Sustainable purchasing

LOCOG issued the LOCOG Sustainable Sourcing Code in 2007 and released the Suppliers’ Sustainability Guide Package in 2011. In addition, LOCOG issued the Guidelines for Sustainability of Business and Public Activities in 2008.

Contract management is a core mode to ensure that the sponsors and business partners to meet the sustainability requirements. LOCOG Working Group on Sustainable Development plays the role of recommendation and validation in this process, providing tools and resources for purchasing manager, franchise operators and business partners to support the suppliers so that they can meet the sustainability requirement. The Working Group use Sedex (Supplier Ethical Data Exchange) System to monitor the conformity of the suppliers with LOCOG Sustainable Sourcing Code.


The London 2012 can act as a reference for the upcoming Olympic Games or other large-scale activities, which could promote sustainability-related work with innovative thinking and work style with combination of the actual situation.

First, develop a sustainability plan from a more strategic perspective.
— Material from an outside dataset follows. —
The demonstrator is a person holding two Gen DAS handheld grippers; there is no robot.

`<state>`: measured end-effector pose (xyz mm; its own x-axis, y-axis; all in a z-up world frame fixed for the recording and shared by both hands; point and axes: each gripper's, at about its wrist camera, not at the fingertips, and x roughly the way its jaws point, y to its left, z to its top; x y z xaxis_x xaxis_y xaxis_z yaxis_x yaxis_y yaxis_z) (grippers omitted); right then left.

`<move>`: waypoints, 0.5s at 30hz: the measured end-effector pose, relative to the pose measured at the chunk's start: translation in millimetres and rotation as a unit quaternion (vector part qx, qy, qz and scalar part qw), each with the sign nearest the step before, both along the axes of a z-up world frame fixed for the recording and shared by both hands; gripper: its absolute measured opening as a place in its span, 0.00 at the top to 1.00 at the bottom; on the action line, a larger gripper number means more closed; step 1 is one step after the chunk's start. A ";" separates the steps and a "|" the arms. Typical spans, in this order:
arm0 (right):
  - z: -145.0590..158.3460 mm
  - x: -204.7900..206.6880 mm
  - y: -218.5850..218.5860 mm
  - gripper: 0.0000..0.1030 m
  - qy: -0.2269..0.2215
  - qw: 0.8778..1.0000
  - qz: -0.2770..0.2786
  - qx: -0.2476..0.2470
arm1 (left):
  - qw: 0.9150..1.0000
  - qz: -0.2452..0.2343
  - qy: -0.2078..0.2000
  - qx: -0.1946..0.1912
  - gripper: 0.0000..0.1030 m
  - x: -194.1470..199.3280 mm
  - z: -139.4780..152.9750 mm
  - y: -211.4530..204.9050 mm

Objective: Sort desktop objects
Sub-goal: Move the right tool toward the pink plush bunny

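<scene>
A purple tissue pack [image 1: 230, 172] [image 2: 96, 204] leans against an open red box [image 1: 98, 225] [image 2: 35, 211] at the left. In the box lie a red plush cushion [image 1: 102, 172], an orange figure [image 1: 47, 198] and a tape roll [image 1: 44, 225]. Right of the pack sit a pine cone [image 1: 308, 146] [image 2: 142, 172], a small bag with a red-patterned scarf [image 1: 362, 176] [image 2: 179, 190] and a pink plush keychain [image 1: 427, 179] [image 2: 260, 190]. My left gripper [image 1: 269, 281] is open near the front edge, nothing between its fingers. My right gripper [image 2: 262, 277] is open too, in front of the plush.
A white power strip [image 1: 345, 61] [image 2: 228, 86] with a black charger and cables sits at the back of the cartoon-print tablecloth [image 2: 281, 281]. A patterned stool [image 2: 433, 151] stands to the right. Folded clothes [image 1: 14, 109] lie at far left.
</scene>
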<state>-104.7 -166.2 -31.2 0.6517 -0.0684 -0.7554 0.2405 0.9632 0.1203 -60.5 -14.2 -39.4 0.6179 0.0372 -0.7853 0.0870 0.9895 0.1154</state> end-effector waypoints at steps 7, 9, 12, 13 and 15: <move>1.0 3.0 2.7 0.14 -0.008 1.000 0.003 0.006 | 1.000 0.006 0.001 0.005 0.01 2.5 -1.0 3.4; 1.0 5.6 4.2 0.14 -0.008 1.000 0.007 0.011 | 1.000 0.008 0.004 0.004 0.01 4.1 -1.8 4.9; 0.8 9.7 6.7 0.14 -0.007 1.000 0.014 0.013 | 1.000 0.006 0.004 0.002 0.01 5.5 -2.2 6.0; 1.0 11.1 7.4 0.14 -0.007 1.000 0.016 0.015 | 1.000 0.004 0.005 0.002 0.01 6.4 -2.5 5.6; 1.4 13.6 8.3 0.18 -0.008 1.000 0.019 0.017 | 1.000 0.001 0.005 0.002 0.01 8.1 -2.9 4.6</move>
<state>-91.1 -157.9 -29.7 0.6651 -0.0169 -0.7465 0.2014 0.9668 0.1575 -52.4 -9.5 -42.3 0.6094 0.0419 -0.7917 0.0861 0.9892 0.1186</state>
In making specific sustainability plans, it is necessary to combine the short-term needs of the Olympic Games with the needs of the city and even the country's long-term development, and develop solutions which are more forward-looking and which can take both short-term and long-term development into account.

Second, mobilize and play the force of professionals in various industries. It is necessary to use innovative and efficient mechanisms to maximize the participation of professionals and make a joint contribution to the achievement of the goal of sustainability, whether from the perspective of professional technology, or from the consideration of the wisdom of management.

Third, provide maximum support to all stakeholders who are related to the achievement of the goal of sustainability. Olympic organizers need to provide a large amount of documents on management guidance and tools for internal project teams, suppliers, sponsors and other partners, while conducting comprehensive and adequate training for all staff and volunteers.

Fourth, design projects revolving around sustainable goals. The Olympic organizers should consider developing sustainability-related projects with unique characteristics. The projects can be products and creative services, such as the management and use of bike-sharing in Olympic venues, or the development of the projects of related brands.

Fifth, manage the sustainable heritage, especially the intellectual legacy, as early as possible. Since sustainable knowledge, experience and lessons can bring help to subsequent organizations only by accumulation, the Olympic organizers need to make overall plan and arrangement at the early stage of the projects in terms of intellectual legacy.

Sixth, educate the public about sustainability and spread ideas actively. Giving the public an understanding of the role that everyone plays in achieving sustainable goals will not only contribute to the achievement of sustainable goals, but will also be an important legacy of the Olympic Games in terms of sustainability awareness raising.